© JUNGE FREIHEIT Verlag GmbH & Co. KG www.jungefreiheit.de 25/21 / 18. Juni 2021

Zwischen Reichstag und Kanzleramt
Stich und Hieb – und kein Lieb’
Paul Rosen

In Bonn hatte ein humorvoller Gastronom ein kleines Spezialmenü auf seiner Speisekarte: Unter der Bezeichnung „Regierungskrise“ konnten Gäste ein Glas Wasser, ein trockenes Brötchen und eine Kopfschmerztablette erhalten. Im heutigen Berlin würde diesen Humor kaum noch jemand verstehen. Denn egal, was sich Union und SPD in ihrer Großen Koalition, die längst zu einem großen Gefängnis geworden zu sein scheint, an die Köpfe werfen, es passiert einfach – nichts.

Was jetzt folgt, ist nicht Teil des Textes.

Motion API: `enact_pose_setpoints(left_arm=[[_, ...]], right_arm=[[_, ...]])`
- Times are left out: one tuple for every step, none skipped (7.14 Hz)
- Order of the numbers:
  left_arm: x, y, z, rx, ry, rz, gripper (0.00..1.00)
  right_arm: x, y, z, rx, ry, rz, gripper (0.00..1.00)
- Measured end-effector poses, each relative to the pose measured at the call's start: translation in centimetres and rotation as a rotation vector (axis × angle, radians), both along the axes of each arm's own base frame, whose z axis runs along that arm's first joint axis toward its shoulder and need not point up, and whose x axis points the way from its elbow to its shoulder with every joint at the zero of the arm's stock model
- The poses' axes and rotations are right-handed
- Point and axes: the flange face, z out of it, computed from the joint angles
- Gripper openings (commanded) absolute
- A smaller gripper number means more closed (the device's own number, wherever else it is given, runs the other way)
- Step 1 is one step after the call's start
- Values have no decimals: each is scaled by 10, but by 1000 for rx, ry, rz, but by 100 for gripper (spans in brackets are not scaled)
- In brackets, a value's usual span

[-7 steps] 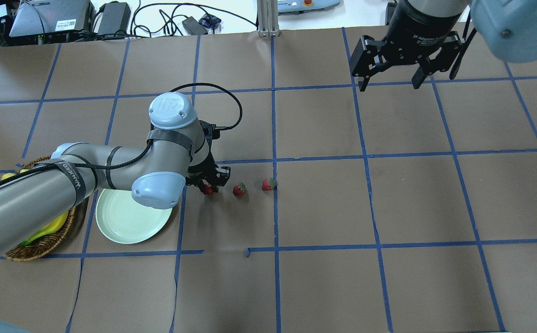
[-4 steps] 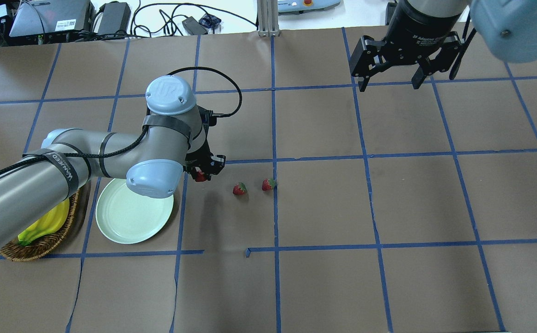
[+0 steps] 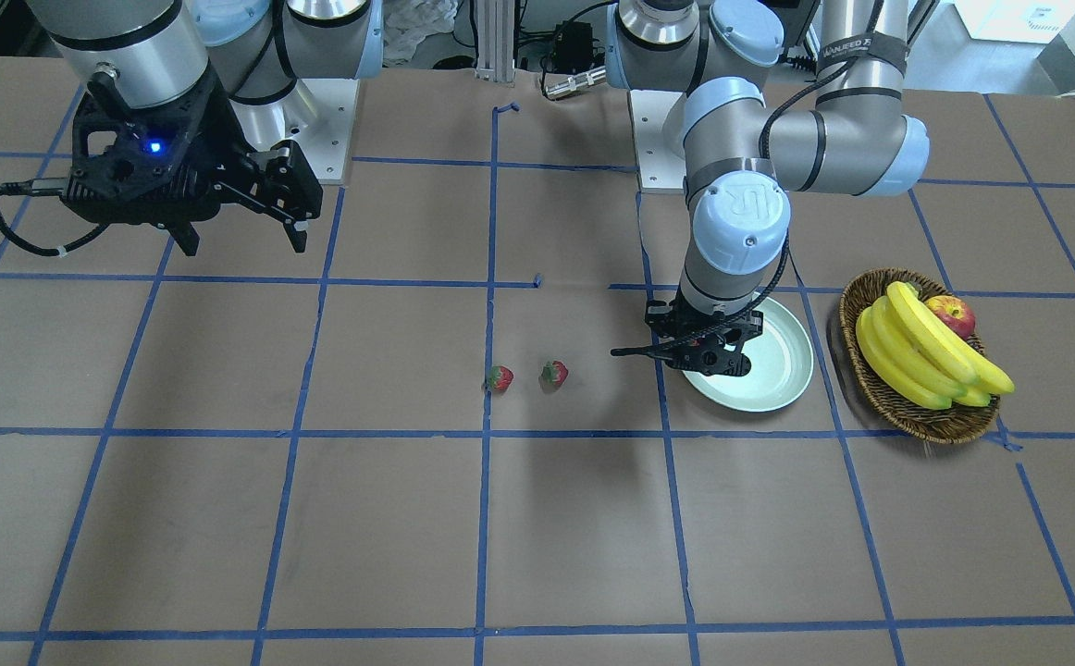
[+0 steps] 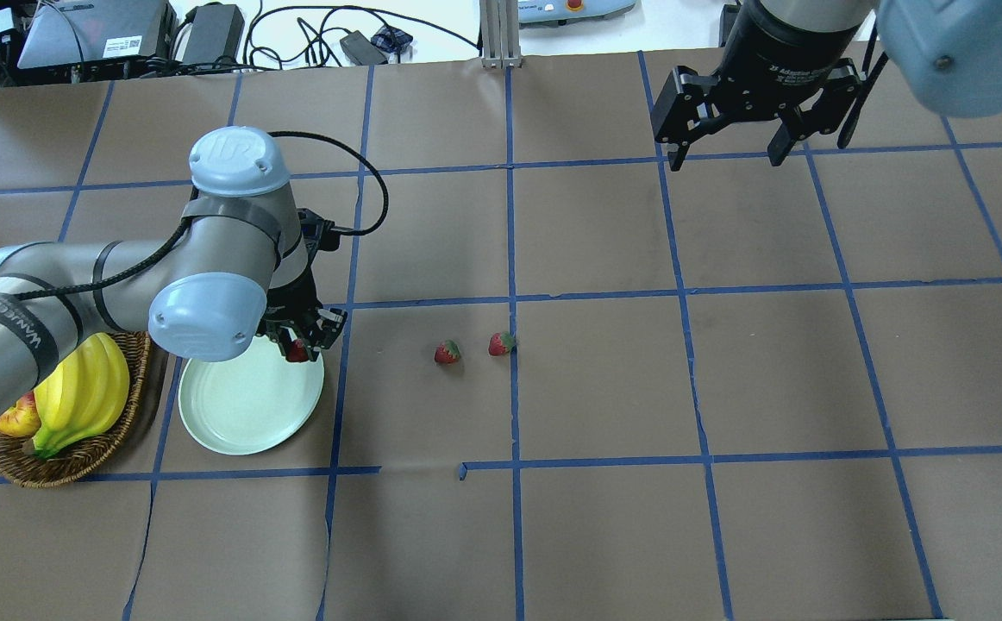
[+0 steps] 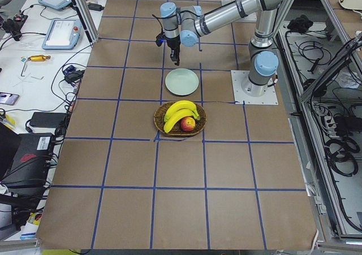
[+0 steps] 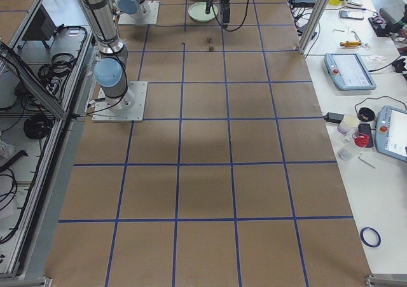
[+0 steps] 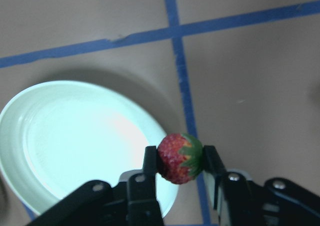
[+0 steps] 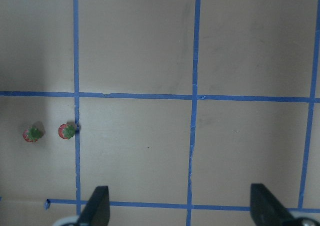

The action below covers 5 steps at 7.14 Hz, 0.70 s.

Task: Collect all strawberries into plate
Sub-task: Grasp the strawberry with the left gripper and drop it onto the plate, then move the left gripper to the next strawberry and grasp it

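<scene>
My left gripper [image 7: 180, 168] is shut on a red strawberry [image 7: 180, 157] with a green cap, held in the air over the rim of the mint-green plate [image 7: 75, 136]. From overhead the same strawberry [image 4: 297, 350] hangs at the plate's [image 4: 242, 414] far right edge, under the left gripper [image 4: 301, 338]. Two more strawberries [image 4: 447, 352] [image 4: 500, 344] lie on the brown paper right of the plate, also seen as strawberries [image 3: 553, 373] [image 3: 499, 378] from the front. My right gripper [image 4: 725, 147] hovers open and empty, high at the far right.
A wicker basket [image 4: 65, 461] with bananas [image 4: 78, 392] and an apple [image 4: 16, 418] stands just left of the plate. Blue tape lines grid the brown paper. Cables and boxes lie beyond the table's far edge.
The left gripper has lifted one strawberry off the table and carried it left, from beside the other two to over the plate's edge. The right arm has stayed still.
</scene>
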Motion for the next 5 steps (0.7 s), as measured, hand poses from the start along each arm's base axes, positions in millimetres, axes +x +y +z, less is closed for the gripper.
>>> enact_pose_setpoints(left_arm=[[11, 14, -16, 13, 6, -11, 84], [15, 22, -27, 19, 11, -4, 93], [15, 21, -29, 6, 18, 22, 96], [11, 8, -17, -41, 39, 75, 95], [-1, -12, 1, -94, 78, 142, 88]], right_arm=[[0, 0, -1, 1, 0, 0, 100], [0, 0, -1, 3, -1, 0, 100], [0, 0, -2, 4, -1, 0, 100], [0, 0, -2, 5, -1, 0, 100], [0, 0, -2, 6, -1, 0, 100]])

So hatte jüngst etwa die SPD-Vorsitzende Saskia Esken Gesundheitsminister Jens Spahn (CDU) den Rücktritt nahegelegt, nachdem berichtet worden war, Spahn habe angeblich minderwertige Corona-Masken an Obdachlose oder Behinderte ausliefern lassen. Arbeitsminister Hubertus Heil (SPD) hatte die Angriffe auf den Gesundheitsminister vorbereitet und Spahn vorgeworfen, „Prüfstandards abzusenken, um anderweitig beschaffte Masken bei den Verteilaktionen auch in den Verkehr bringen zu können“. Das habe sein Ministerium abgelehnt, weil die Sicherheit dieser Masken nicht gewährleistet gewesen sei. Heil ließ wissen, er habe sich durchgesetzt.

Die Debatte kochte derart hoch, daß sogar Bundeskanzlerin Angela Merkel sich veranlaßt sah, Spahn zu unterstützen und ihn vor Kritik der SPD in Schutz zu nehmen. Die Vorwürfe gegen den Gesundheitsminister seien „von Fakten einfach nicht gedeckt, um es mal ganz vorsichtig zu sagen“, erklärte die Kanzlerin im CDU-Bundesvorstand. CDU-Chef Armin Laschet reagierte ebenfalls gereizt: „Was Frau Esken da macht, hat mit Anstand nichts zu tun.“ Selbst die CSU mischte sich im bekannten Dampfhammer-Ton ein. Generalsekretär Markus Blume nannte die SPD eine „Krawallpartei“. 

Egal, bei welchem Thema: Nur zu gerne fallen SPD und Union wenige Monate vor der Bundestagswahl, die nach allen bisherigen Erwartungen zur Scheidung der Koalitionspartner führen wird, übereinander her. SPD-Kanzlerkandidat Olaf Scholz wollte einen Stich gegen die Grünen setzen, nach deren Vorstellungen der Benzinpreis drastisch steigen soll, um das Klima zu schützen: „Wer jetzt immer weiter an der Spritpreis-Schraube dreht, der zeigt, wie egal ihm die Nöte der Bürgerinnen und Bürger sind“, sagte Scholz. 

Der Schuß gegen Scholz kam von hinten – vom Koalitionspartner. „Benzin wird teurer, jetzt ein bißchen, in der zweiten Hälfte dieses Jahrzehnts wird es richtig teurer“, polterte CDU/CSU-Fraktionschef Ralph Brinkhaus gegen die SPD. Brinkhaus hatte allerdings nicht nur die SPD im Visier, sondern dürfte seinen Beitrag als Flankierung für die Grünen, den vielleicht künftigen Koalitionspartner verstanden haben.

Bei so vielen Hieben gegeneinander stellt sich natürlich die Frage, wann es den großen Knall geben und die Regierung zerbrechen wird. Doch danach sieht überhaupt nichts mehr aus. Eine Sitzungswoche des Bundestages steht noch an, in der man sich mit Mühe und Not zusammenraufen dürfte.